- **TASK TO COMPLETE**
Repeat every line from the line containing "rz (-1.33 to" to the end of the data, exactly. Leave the pictures out.

- **DATA BELOW**
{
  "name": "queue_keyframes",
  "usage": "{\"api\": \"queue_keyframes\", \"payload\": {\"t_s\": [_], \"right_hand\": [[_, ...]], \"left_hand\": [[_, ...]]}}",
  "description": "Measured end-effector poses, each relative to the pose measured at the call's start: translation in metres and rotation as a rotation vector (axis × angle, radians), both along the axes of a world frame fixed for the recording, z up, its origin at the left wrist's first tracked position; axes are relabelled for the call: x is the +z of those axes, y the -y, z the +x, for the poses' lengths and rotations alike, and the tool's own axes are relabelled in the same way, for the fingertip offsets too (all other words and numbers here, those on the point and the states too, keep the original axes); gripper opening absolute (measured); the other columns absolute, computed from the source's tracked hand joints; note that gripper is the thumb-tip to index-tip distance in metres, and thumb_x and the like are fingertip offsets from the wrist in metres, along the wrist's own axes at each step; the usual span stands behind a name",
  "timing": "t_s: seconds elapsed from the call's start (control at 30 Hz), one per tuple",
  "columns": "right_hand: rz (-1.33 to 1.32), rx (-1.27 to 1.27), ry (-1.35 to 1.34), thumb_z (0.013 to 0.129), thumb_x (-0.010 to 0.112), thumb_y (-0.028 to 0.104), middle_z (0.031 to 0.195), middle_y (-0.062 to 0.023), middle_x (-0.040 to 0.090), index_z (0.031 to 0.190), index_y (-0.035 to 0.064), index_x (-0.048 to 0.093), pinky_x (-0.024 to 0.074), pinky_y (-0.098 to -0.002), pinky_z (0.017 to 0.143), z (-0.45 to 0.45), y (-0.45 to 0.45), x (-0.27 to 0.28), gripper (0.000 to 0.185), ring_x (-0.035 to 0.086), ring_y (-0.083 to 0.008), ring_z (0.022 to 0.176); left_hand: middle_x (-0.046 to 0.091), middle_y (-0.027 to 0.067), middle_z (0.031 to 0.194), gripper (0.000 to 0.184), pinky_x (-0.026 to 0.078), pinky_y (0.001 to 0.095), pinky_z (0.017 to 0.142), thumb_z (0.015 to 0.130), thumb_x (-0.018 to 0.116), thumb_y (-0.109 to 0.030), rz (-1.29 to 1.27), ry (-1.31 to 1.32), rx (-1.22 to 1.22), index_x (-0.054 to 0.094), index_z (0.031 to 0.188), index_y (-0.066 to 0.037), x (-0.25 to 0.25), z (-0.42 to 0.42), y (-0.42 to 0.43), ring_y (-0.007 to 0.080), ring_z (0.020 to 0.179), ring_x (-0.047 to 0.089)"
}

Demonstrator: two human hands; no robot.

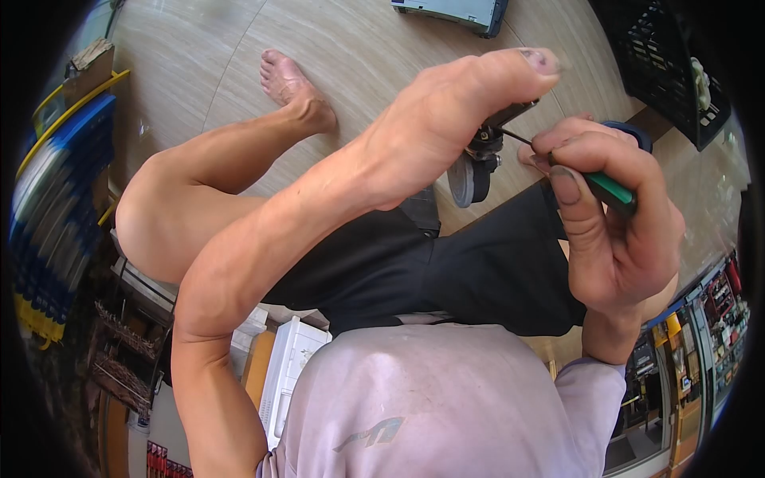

- **SOLUTION TO THIS EXERCISE**
  "columns": "right_hand: rz (-1.33 to 1.32), rx (-1.27 to 1.27), ry (-1.35 to 1.34), thumb_z (0.013 to 0.129), thumb_x (-0.010 to 0.112), thumb_y (-0.028 to 0.104), middle_z (0.031 to 0.195), middle_y (-0.062 to 0.023), middle_x (-0.040 to 0.090), index_z (0.031 to 0.190), index_y (-0.035 to 0.064), index_x (-0.048 to 0.093), pinky_x (-0.024 to 0.074), pinky_y (-0.098 to -0.002), pinky_z (0.017 to 0.143), z (-0.45 to 0.45), y (-0.45 to 0.45), x (-0.27 to 0.28), gripper (0.000 to 0.185), ring_x (-0.035 to 0.086), ring_y (-0.083 to 0.008), ring_z (0.022 to 0.176); left_hand: middle_x (-0.046 to 0.091), middle_y (-0.027 to 0.067), middle_z (0.031 to 0.194), gripper (0.000 to 0.184), pinky_x (-0.026 to 0.078), pinky_y (0.001 to 0.095), pinky_z (0.017 to 0.142), thumb_z (0.015 to 0.130), thumb_x (-0.018 to 0.116), thumb_y (-0.109 to 0.030), rz (-1.29 to 1.27), ry (-1.31 to 1.32), rx (-1.22 to 1.22), index_x (-0.054 to 0.094), index_z (0.031 to 0.188), index_y (-0.066 to 0.037), x (-0.25 to 0.25), z (-0.42 to 0.42), y (-0.42 to 0.43), ring_y (-0.007 to 0.080), ring_z (0.020 to 0.179), ring_x (-0.047 to 0.089)"
}

Demonstrator: two human hands; no robot.

Nothing more belongs to this answer.